- [WHAT THIS TASK INVOLVES]: Each line below is to be copied exactly as it appears.

+===+

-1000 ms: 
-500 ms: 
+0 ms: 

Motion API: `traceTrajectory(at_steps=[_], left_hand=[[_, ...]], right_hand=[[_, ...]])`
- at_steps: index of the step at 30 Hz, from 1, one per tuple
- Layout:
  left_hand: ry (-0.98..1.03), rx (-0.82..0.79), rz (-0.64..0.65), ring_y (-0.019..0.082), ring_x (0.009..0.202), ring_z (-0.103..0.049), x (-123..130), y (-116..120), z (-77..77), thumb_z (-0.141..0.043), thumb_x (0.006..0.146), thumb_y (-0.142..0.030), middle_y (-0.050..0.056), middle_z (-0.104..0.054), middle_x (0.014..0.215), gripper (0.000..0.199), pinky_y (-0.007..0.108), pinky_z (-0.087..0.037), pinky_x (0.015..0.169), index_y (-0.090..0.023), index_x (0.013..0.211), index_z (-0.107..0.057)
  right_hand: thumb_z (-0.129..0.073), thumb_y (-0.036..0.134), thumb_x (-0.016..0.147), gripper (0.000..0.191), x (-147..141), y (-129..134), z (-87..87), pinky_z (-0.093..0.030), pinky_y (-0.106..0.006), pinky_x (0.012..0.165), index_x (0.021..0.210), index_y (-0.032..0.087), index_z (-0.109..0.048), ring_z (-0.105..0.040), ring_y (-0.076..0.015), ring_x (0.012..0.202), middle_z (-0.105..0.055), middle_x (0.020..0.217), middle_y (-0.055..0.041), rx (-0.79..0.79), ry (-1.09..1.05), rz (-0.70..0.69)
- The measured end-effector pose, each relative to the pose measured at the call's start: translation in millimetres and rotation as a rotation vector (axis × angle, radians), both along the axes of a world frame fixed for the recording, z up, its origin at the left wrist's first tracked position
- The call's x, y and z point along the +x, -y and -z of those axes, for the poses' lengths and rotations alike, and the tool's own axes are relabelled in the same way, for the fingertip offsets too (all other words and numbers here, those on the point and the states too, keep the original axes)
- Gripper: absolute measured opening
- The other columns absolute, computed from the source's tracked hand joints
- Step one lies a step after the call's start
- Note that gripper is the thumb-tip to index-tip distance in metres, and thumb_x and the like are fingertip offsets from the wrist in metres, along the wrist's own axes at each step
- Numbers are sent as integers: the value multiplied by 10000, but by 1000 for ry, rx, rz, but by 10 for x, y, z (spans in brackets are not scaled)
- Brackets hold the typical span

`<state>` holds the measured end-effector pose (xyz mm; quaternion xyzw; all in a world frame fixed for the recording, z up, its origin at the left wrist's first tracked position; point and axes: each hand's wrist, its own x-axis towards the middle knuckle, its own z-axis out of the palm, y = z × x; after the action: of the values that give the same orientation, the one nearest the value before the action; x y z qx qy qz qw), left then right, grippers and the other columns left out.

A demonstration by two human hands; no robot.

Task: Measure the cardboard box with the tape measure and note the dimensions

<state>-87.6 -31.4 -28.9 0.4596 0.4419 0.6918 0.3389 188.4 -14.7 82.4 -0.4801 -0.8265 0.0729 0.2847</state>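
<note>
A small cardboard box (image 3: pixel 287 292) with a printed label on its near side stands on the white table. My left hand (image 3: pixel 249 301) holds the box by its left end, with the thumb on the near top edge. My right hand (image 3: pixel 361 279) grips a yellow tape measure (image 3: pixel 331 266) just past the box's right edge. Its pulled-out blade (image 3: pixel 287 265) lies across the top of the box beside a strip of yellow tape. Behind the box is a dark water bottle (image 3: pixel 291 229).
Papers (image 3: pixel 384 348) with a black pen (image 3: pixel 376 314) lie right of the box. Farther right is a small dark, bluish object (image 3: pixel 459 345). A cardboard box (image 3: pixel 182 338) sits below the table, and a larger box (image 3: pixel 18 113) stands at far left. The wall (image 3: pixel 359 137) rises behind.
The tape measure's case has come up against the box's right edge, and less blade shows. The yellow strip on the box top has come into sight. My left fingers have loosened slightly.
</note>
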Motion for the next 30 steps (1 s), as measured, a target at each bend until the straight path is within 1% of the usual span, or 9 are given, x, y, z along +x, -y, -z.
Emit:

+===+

- [OUTPUT FOR THIS TASK]:
-1000 ms: 
-500 ms: 
+0 ms: 

Motion API: `traceTrajectory(at_steps=[_], left_hand=[[_, ...]], right_hand=[[_, ...]])`
- at_steps: index of the step at 30 Hz, from 1, one per tuple
- Layout:
  left_hand: ry (-0.98..1.03), rx (-0.82..0.79), rz (-0.64..0.65), ring_y (-0.019..0.082), ring_x (0.009..0.202), ring_z (-0.103..0.049), x (-123..130), y (-116..120), z (-77..77), thumb_z (-0.141..0.043), thumb_x (0.006..0.146), thumb_y (-0.142..0.030), middle_y (-0.050..0.056), middle_z (-0.104..0.054), middle_x (0.014..0.215), gripper (0.000..0.199), pinky_y (-0.007..0.108), pinky_z (-0.087..0.037), pinky_x (0.015..0.169), index_y (-0.090..0.023), index_x (0.013..0.211), index_z (-0.107..0.057)
  right_hand: thumb_z (-0.129..0.073), thumb_y (-0.036..0.134), thumb_x (-0.016..0.147), gripper (0.000..0.191), x (-147..141), y (-129..134), z (-87..87), pinky_z (-0.093..0.030), pinky_y (-0.106..0.006), pinky_x (0.012..0.165), index_x (0.021..0.210), index_y (-0.032..0.087), index_z (-0.109..0.048), ring_z (-0.105..0.040), ring_y (-0.076..0.015), ring_x (0.012..0.202), middle_z (-0.105..0.055), middle_x (0.020..0.217), middle_y (-0.055..0.041), rx (-0.79..0.79), ry (-1.09..1.05), rz (-0.70..0.69)
- The measured end-effector pose, each relative to the pose measured at the call's start: translation in millimetres and rotation as a rotation vector (axis × angle, radians), both along the axes of a world frame fixed for the recording, z up, its origin at the left wrist's first tracked position
- The call's x, y and z point along the +x, -y and -z of those axes, for the poses' lengths and rotations alike, and the tool's own axes are relabelled in the same way, for the fingertip offsets too (all other words and numbers here, those on the point and the states too, keep the original axes)
- Gripper: absolute measured opening
- The other columns absolute, computed from the source's tracked hand joints
- Step one lies a step after the call's start
- Note that gripper is the thumb-tip to index-tip distance in metres, and thumb_x and the like are fingertip offsets from the wrist in metres, along the wrist's own axes at each step
- Numbers are sent as integers: the value multiplied by 10000, but by 1000 for ry, rx, rz, but by 10 for x, y, z (spans in brackets are not scaled)
- Brackets hold the typical span

`<state>` holds the measured end-effector pose (xyz mm; quaternion xyzw; all in a world frame fixed for the recording, z up, its origin at the left wrist's first tracked position; point and axes: each hand's wrist, its own x-axis towards the middle knuckle, its own z-axis out of the palm, y = z × x; after the action: of the values that give the same orientation, the one nearest the value before the action; x y z qx qy qz qw), left then right, grippers and the other columns left out.

A demonstration by two human hands; no robot.

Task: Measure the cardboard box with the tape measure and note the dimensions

<state>-87.6 -31.4 -28.9 0.4596 0.4419 0.6918 0.3389 188.4 -14.7 82.4 -0.4801 -0.8265 0.0729 0.2847</state>
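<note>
A small cardboard box (image 3: pixel 287 292) with a printed label on its near side stands on the white table. My left hand (image 3: pixel 249 301) holds the box by its left end, with the thumb on the near top edge. My right hand (image 3: pixel 361 279) grips a yellow tape measure (image 3: pixel 331 266) just past the box's right edge. Its pulled-out blade (image 3: pixel 287 265) lies across the top of the box beside a strip of yellow tape. Behind the box is a dark water bottle (image 3: pixel 291 229).
Papers (image 3: pixel 384 348) with a black pen (image 3: pixel 376 314) lie right of the box. Farther right is a small dark, bluish object (image 3: pixel 459 345). A cardboard box (image 3: pixel 182 338) sits below the table, and a larger box (image 3: pixel 18 113) stands at far left. The wall (image 3: pixel 359 137) rises behind.
The tape measure's case has come up against the box's right edge, and less blade shows. The yellow strip on the box top has come into sight. My left fingers have loosened slightly.
</note>
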Motion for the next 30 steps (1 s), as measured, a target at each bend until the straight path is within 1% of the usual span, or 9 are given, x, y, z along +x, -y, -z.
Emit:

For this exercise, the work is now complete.